Por Redacción
Zócalo De La Ciudad De México, 15 de marzo de 2026.- Más de diez mil personas congregadas en el Zócalo capitalino establecieron un nuevo Récord Guinness este domingo al participar en la clase de fútbol más grande del mundo, un evento organizado por el gobierno de la Ciudad de México como preámbulo simbólico del Mundial 2026. La actividad, que se extendió por 35 minutos, contó con la presencia de la jefa de gobierno, Clara Brugada, exfutbolistas, representantes de las 16 alcaldías y aficionados, quienes realizaron ejercicios básicos de control y pase bajo la supervisión de jueces oficiales de Guinness World Records.
El acto masivo fue concebido como el punto de partida de las celebraciones rumbo al campeonato mundial que México coorganizará con Estados Unidos y Canadá dentro de cuatro meses. En su discurso inaugural, Clara Brugada destacó la relevancia del evento para promover el deporte y el espíritu de unidad entre los capitalinos. “Hoy iniciamos simbólicamente la fiesta del Mundial 2026, demostrando que la Ciudad de México está más que lista para recibir al mundo con pasión y alegría”, afirmó la mandataria local ante la multitud reunida en la plaza principal.

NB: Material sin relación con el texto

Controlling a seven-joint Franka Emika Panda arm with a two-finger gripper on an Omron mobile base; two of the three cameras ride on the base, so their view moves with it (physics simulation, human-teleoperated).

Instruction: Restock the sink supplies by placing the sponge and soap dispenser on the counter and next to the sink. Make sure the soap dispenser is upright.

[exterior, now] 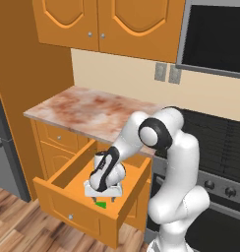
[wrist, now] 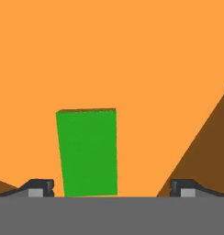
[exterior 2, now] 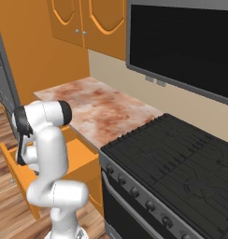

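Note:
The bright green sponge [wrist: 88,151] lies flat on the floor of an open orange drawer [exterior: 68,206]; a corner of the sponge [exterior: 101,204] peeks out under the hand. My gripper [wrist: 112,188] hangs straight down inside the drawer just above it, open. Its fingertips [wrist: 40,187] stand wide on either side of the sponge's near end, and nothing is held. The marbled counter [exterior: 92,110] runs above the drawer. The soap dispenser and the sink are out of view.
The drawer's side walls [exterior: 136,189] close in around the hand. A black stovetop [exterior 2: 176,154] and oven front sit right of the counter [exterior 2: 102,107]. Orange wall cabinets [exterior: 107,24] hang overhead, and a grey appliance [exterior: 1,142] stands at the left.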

La clase, dirigida por instructores profesionales, incluyó rutinas de calentamiento, ejercicios de técnica individual y dinámicas de grupo adaptadas para participantes de todas las edades. Según reportes de medios locales y cobertura en redes sociales, el ambiente en el Zócalo fue festivo, con familias completas, jóvenes y adultos mayores vistiendo playeras alusivas al fútbol y portando balones. La logística del evento requirió la coordinación de servicios de seguridad, sanitarios y de vialidad en el centro histórico desde primeras horas de la mañana.
Aunque la organización reportó la participación de “más de 10 mil personas”, se desconoce el número exacto certificado por Guinness World Records que permitió superar la marca anterior, así como la fecha en la que se hará oficial la entrega del certificado. Tampoco se proporcionó una lista detallada de los exfutbolistas que asistieron como invitados especiales ni los nombres de otros funcionarios gubernamentales federales o locales que pudieron estar presentes.
El evento forma parte de una estrategia más amplia del gobierno capitalino y federal para posicionar a México como un anfitrión excepcional del Mundial 2026, combinando la promoción deportiva con el impulso al turismo. Las autoridades esperan que actividades de este tipo se repliquen en otras ciudades sedes del país durante los próximos meses, generando expectativa y participación ciudadana. La ruptura del récord en el Zócalo se convierte así en la primera gran acción pública de vinculación con el torneo internacional, marcando el inicio de una cuenta regresiva cargada de eventos deportivos y culturales.